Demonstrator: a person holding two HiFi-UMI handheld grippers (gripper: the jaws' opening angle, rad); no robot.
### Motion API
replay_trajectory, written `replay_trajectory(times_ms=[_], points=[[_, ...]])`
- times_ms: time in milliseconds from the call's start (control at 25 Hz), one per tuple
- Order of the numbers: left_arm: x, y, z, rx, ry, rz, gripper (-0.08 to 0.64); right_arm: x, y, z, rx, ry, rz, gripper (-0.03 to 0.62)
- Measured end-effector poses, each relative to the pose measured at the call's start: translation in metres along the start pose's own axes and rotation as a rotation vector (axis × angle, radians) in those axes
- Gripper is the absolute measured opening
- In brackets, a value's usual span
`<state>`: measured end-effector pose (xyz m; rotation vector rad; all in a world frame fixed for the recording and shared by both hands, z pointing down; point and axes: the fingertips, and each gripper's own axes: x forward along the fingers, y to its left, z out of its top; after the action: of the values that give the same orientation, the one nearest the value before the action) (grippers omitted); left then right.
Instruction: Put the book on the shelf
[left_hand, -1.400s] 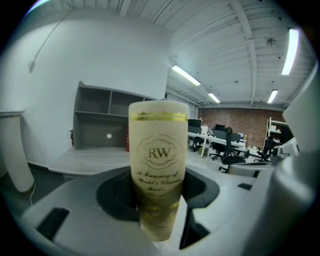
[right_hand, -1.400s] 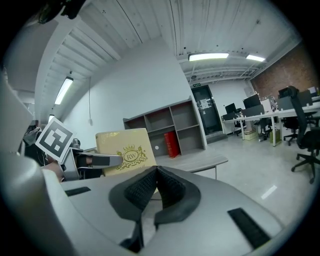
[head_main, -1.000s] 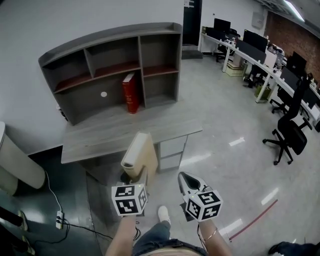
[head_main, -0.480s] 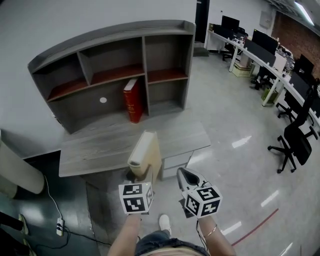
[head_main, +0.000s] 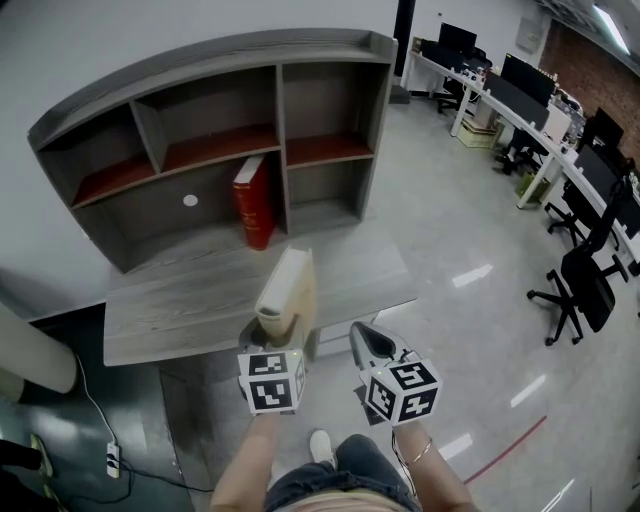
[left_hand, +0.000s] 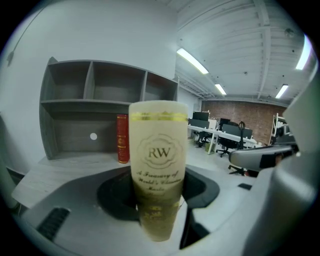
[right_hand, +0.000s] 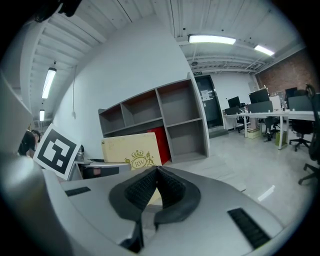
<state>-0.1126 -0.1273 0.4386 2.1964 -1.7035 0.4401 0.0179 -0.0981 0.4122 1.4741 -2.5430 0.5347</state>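
Observation:
My left gripper (head_main: 277, 340) is shut on a cream book (head_main: 288, 287) with a gold "RW" crest on its spine (left_hand: 160, 150), held upright over the front edge of the grey desk (head_main: 180, 300). The grey shelf unit (head_main: 220, 140) stands at the back of the desk, with a red book (head_main: 252, 200) upright in its lower middle compartment. The same cream book (right_hand: 132, 152) shows in the right gripper view to the left of my right gripper (right_hand: 157, 170). My right gripper (head_main: 366, 343) is shut and holds nothing, just right of the book.
Office desks with monitors (head_main: 520, 90) and black chairs (head_main: 585, 280) fill the right side. A drawer unit (head_main: 345, 335) sits under the desk's right end. A cable and power strip (head_main: 108, 455) lie on the floor at the left. A white wall backs the shelf.
The view has moved closer to the desk; the cream book in my left gripper now sits over the desk's front edge. Both grippers keep their hold and spacing.

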Motion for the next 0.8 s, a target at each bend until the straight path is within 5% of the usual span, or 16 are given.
replay_trajectory(times_ms=[800], points=[[0.145, 0.022, 0.030, 0.003, 0.018, 0.087, 0.221, 0.116, -0.079, 0.027, 0.043, 0.041, 0.039, 0.009]])
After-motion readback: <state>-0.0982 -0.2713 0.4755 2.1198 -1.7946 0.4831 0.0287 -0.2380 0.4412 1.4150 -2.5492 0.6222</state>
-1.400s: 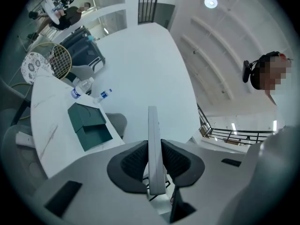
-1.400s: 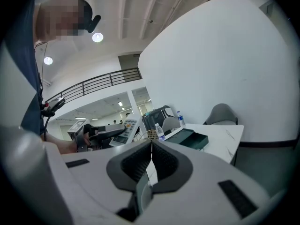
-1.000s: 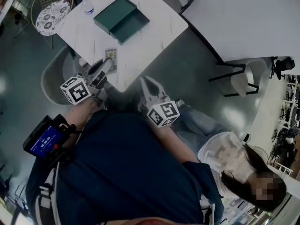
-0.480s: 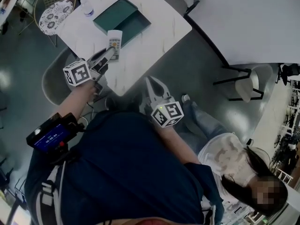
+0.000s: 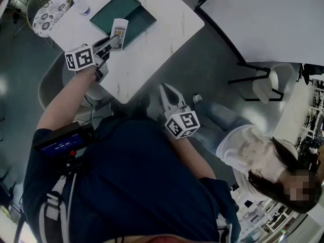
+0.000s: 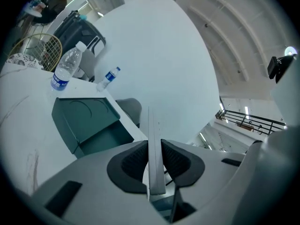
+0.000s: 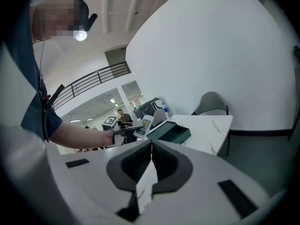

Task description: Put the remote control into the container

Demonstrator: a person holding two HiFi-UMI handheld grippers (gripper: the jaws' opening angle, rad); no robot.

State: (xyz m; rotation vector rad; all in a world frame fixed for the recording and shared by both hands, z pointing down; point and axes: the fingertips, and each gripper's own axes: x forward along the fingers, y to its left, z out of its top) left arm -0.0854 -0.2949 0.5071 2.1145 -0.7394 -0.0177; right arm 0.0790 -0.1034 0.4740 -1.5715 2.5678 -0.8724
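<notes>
**Head view.** No brand or word can be read here. The cubes on both grippers carry black-and-white square markers. A small device [image 5: 62, 145] strapped on the person's left arm shows a blue screen with pale lines too small to read. The remote control [image 5: 120, 30] is white, with a small orange spot among its buttons. The left gripper [image 5: 112, 41] is clamped on its near end, so the remote sticks out forward past the jaws. It is at the corner of the green container [image 5: 119, 9] that faces the person. The container lies open on the far left part of the white table [image 5: 152, 49]. The right gripper [image 5: 168, 91] hangs off the table, beside its near corner and well apart from the remote.

**Left gripper view.** The remote stands edge-on between the two dark pads, which press on both of its flat sides. The container lies on the table to the left and a little ahead of it. A water bottle [image 6: 67, 70] stands at the table's far edge — its label is blue, but the print is too small to read.

**Right gripper view.** The jaws are closed together with nothing between them. Far ahead, the left gripper holds the remote raised above the table, its front end by the container's left end. Whether it is over the box or just beside it, I cannot tell.
</notes>
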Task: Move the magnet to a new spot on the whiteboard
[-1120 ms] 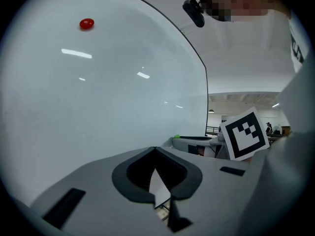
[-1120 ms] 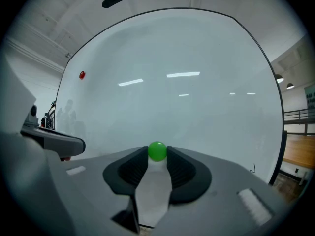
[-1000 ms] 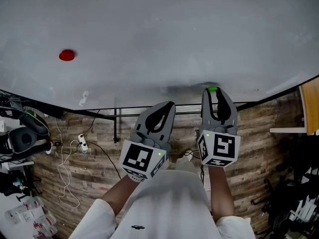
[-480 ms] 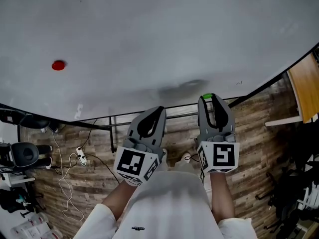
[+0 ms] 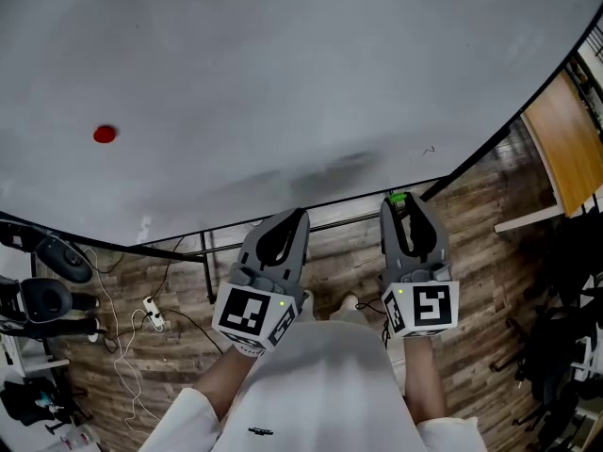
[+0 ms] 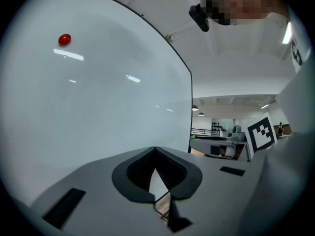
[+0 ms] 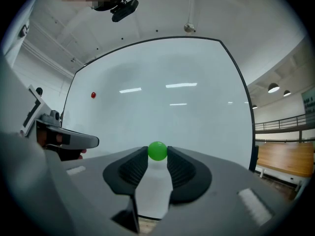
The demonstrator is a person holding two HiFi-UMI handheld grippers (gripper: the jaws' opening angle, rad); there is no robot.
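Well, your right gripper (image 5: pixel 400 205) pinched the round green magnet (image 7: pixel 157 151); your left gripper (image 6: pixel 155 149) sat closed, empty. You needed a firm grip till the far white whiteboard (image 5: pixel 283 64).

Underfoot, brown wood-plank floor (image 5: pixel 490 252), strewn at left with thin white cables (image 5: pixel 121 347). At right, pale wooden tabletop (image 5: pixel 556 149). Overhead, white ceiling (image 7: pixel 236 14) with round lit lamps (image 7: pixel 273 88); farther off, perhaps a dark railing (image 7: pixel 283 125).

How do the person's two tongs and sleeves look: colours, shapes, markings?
The left tongs and right tongs are grey plastic, tapering forward, with dark ribbed inner pads. Each bears a white cube with black square markers and a small green light: left cube, right cube. The sleeves are white.
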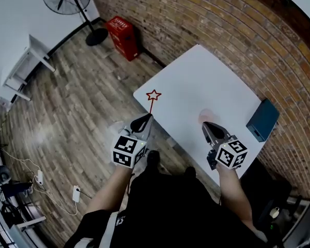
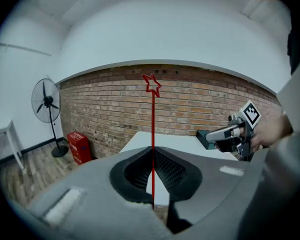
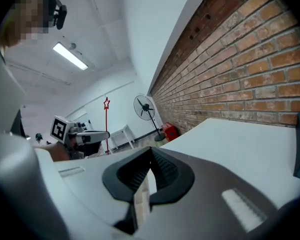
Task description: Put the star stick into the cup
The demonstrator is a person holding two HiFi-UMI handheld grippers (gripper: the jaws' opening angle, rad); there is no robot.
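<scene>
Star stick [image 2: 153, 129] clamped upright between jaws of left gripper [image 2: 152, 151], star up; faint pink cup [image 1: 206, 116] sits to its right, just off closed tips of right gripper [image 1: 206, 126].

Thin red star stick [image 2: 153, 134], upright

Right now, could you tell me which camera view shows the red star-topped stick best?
The left gripper view: the thin red star-topped stick rises full-length from the shut left claw. The head view shows it foreshortened from above; the right gripper view shows it small and distant.
</scene>
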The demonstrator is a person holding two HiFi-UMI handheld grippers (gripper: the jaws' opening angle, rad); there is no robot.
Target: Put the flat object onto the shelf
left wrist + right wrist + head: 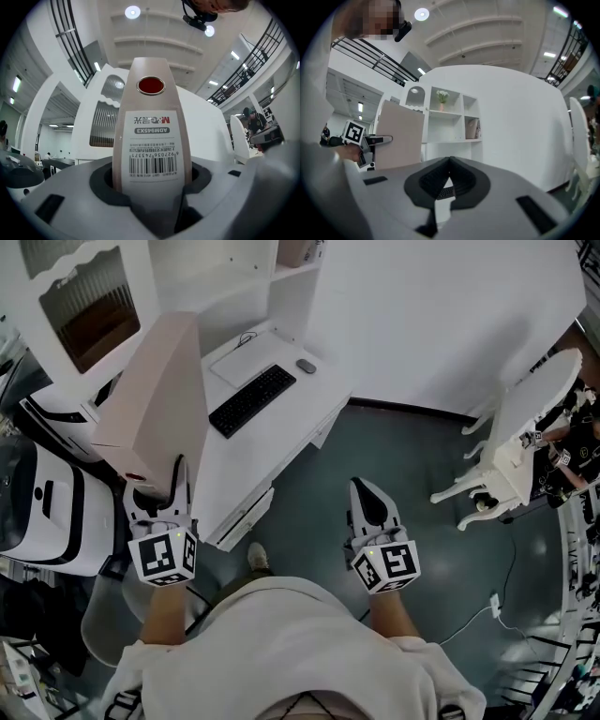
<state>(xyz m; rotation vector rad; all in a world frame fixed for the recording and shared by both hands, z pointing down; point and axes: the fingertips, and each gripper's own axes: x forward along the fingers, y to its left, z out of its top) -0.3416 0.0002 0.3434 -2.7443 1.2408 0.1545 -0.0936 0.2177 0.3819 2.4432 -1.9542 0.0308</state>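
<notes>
The white shelf (234,282) rises ahead, past the table (291,418). The pink file box (155,390) runs lengthwise toward it, its near end clamped in the left tool (157,491). The right tool (367,495) is closed on nothing.

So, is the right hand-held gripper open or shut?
Shut. In the right gripper view, the right hand-held gripper has its tips touching, with nothing held between them.
</notes>
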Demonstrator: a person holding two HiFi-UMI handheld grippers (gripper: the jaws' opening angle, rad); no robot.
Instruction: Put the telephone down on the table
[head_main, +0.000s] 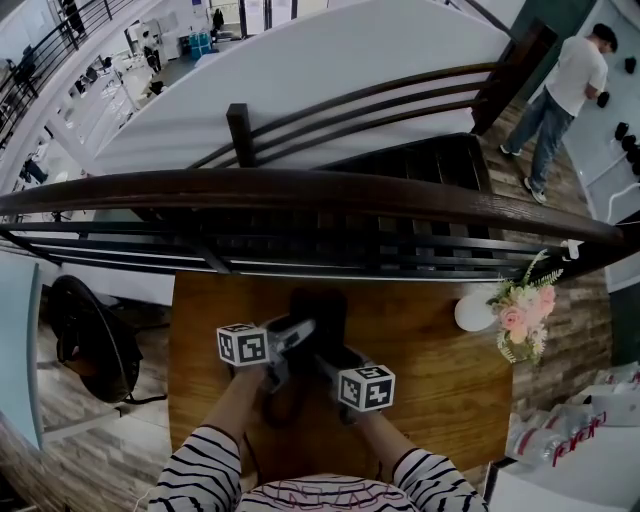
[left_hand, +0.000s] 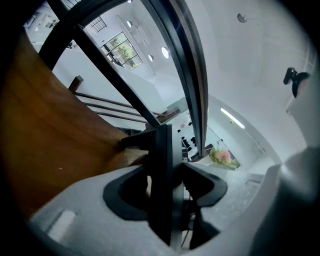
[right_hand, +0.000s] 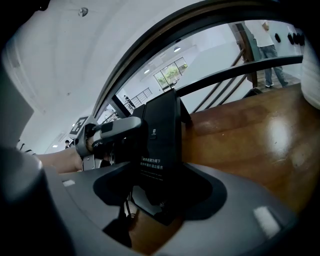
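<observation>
Set-down in hand: we hold the telephone (head_main: 318, 312) on edge at mid-desk (head_main: 430, 390), left hand-held gripper (head_main: 290, 340) and right hand-held gripper (head_main: 335, 365) both clamped on it; next, we judge, ease it flat, then release.

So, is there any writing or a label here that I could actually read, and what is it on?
Nothing can be read in full.
telephone: two short lines of white print with a small mark above them, too small and blurred to read.
white packages: red lettering, too blurred to read.
marker cubes: black-and-white square patterns only, no words.
</observation>
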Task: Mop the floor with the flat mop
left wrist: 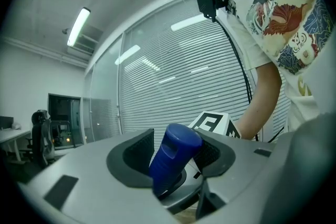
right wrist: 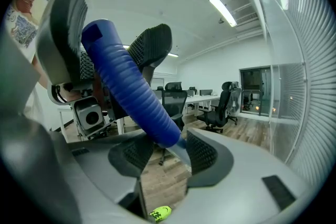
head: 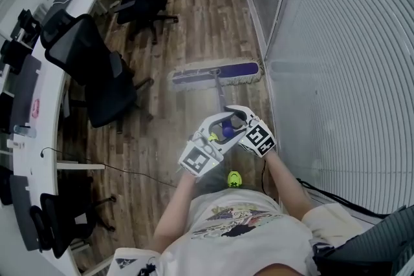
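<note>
Flat mop head: lies flat on the wooden floor ahead of the person, near the foot of the blind-covered glass wall; its shaft slants back toward the person.
Mop handle: a blue ribbed grip, tilted, passing through both hand-held grippers.
Left hand-held gripper: jaws part-way apart, with the grip's top end standing loosely between the pads.
Right hand-held gripper: jaws wide, with the grip's lower end between them and floor showing beside it.
Surroundings: a black office chair stands beside the curved white surface on the left; a yellow-green shoe shows below the grippers.
</note>
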The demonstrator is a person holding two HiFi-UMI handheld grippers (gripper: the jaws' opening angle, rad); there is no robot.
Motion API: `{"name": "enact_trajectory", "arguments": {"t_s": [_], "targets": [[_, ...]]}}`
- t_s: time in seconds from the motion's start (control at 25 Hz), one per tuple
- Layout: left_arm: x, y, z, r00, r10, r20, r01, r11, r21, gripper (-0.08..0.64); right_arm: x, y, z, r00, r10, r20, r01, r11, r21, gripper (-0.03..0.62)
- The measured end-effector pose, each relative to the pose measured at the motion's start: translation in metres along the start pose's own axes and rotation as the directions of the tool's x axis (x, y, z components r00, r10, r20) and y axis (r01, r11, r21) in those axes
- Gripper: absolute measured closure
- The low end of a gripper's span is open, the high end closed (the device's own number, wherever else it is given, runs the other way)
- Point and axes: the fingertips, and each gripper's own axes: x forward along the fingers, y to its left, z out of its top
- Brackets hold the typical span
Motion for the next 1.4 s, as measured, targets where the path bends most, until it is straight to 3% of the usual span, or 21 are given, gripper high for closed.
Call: {"name": "enact_trajectory", "arguments": {"t_s": [0.92, 1.4], "targets": [[-0.002, 0.232, -0.024, 0.992, -0.072, 0.099, 0.075, 0.997, -0.03, 0.367, 0.175, -0.137, 0.069, 0.998, -0.032, -0.055, 0.033, 0.999, 0.02, 0.405], [-0.011, 0.316, -0.042, 0.985, -0.026, 0.169, 0.034, 0.999, -0.042, 0.367, 0.245, -0.18, 0.084, 0.997, -0.042, -0.07, 0.042, 0.999, 0.005, 0.405]]}}
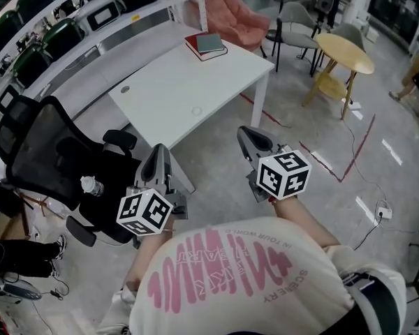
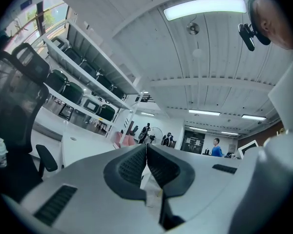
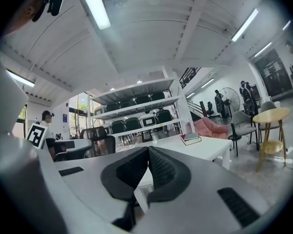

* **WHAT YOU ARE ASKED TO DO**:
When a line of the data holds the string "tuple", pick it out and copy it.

* **WRITTEN REPLY**:
- times_ms: time in milliseconds from the call's start (control at 25 Hz), one per tuple
- t_s: time in seconds from the motion's start (control at 25 Hz), one per tuple

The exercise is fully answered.